November 26th, 2006 at 18:20

About a month ago, Harvard Law School decided to reform its first-year curriculum—a slate of courses in use for over a century by just about every American law school. People thought that was a big deal, but it’s nothing whatever compared to what’s about to happen in the United Kingdom.

This past Thursday, Her Majesty’s Government introduced a bill to the House of Lords which would dramatically reform the legal profession in the UK. Most significantly, the bill would (1) create a majority-layperson “Legal Services Board” to regulate the legal profession throughout the Kingdom and (2) allow “Alternative Business Structures”—like banks, and some say maybe even supermarkets—to provide legal services even if nonlawyers are integrally involved. Also, the new Legal Services Board would have to listen to a panel of legal services consumers.

And this is not some spurious bill destined for obscurity. It is the result of years and years of in-depth review of the legal profession in the UK, which produced a series of reports calling for sweeping change. The 2005 culminating report, “The Future of Legal Services: Putting Consumers First” (841 KB PDF), opens diplomatically, saying things like:

The professional competence of lawyers is not in doubt. The calibre of many of our legal professionals is among the best in the world. But despite this, too many consumers are finding that they are not receiving a good or a fair deal.

But then it gets down to it:

[T]he current framework is out-dated, inflexible, over-complex and insufficiently accountable or transparent. . . . [T]he system ha[s] insufficient regard for the interests of the consumers.

And finally the Government reaches its core recommendation, a change overdue by hundreds of years: The interests of consumers, not lawyers, should drive decisions about regulating the legal profession.

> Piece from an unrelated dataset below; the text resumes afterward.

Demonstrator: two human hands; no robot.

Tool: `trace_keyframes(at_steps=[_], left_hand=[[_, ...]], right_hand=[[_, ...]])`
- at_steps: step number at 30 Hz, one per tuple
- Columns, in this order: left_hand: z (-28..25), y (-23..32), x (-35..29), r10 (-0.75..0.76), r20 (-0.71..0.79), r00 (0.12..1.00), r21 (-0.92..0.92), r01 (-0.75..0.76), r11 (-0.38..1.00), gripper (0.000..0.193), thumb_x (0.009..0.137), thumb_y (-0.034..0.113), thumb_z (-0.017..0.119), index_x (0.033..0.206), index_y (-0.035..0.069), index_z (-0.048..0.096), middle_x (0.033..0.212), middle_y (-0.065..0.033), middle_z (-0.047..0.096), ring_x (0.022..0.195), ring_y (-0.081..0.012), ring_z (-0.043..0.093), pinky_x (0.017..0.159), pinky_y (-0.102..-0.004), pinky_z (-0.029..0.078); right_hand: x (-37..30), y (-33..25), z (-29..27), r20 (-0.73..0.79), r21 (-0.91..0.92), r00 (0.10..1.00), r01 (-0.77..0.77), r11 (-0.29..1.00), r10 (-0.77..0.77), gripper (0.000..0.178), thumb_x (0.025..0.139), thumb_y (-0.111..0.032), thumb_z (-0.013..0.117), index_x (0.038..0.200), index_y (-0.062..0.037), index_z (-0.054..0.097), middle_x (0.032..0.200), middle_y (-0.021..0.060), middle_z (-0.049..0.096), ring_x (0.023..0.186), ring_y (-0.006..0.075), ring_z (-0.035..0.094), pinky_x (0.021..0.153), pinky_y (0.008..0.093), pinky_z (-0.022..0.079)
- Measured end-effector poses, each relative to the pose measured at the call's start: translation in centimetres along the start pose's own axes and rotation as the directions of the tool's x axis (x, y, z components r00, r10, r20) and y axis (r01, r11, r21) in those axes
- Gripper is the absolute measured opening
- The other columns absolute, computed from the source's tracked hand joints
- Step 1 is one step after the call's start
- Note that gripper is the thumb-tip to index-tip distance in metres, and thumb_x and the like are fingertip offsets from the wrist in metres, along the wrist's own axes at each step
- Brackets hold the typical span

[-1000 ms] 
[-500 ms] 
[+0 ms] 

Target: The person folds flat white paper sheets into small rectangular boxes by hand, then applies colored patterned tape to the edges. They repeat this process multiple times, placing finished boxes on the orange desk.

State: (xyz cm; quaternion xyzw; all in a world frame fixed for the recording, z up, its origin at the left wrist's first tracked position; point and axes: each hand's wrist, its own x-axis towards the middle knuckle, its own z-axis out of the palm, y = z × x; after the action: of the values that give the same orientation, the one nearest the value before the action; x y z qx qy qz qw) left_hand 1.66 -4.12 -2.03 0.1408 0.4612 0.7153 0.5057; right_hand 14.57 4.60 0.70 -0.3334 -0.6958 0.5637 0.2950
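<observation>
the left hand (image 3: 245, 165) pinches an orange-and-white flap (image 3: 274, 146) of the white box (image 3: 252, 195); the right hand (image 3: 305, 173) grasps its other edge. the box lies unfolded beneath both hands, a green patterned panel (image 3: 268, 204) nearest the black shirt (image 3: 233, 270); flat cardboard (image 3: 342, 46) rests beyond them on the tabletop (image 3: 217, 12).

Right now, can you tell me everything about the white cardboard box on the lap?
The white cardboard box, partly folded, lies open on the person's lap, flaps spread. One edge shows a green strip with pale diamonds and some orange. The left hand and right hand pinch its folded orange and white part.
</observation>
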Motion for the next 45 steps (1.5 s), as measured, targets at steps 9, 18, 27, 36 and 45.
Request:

I’ve talked to a couple Canadian lawyers about this over the past week, and we’ve all agreed that this will eventually be the future of the entire English-speaking bar, whether lawyers like it or not. And most probably won’t. See, e.g., the American Bar Association in 2000 when it killed off the similar “multidisciplinary practice” (MDP) idea.

In the meantime, I suppose we’ll all be watching the UK to see the chicken littles try to hold off the laity.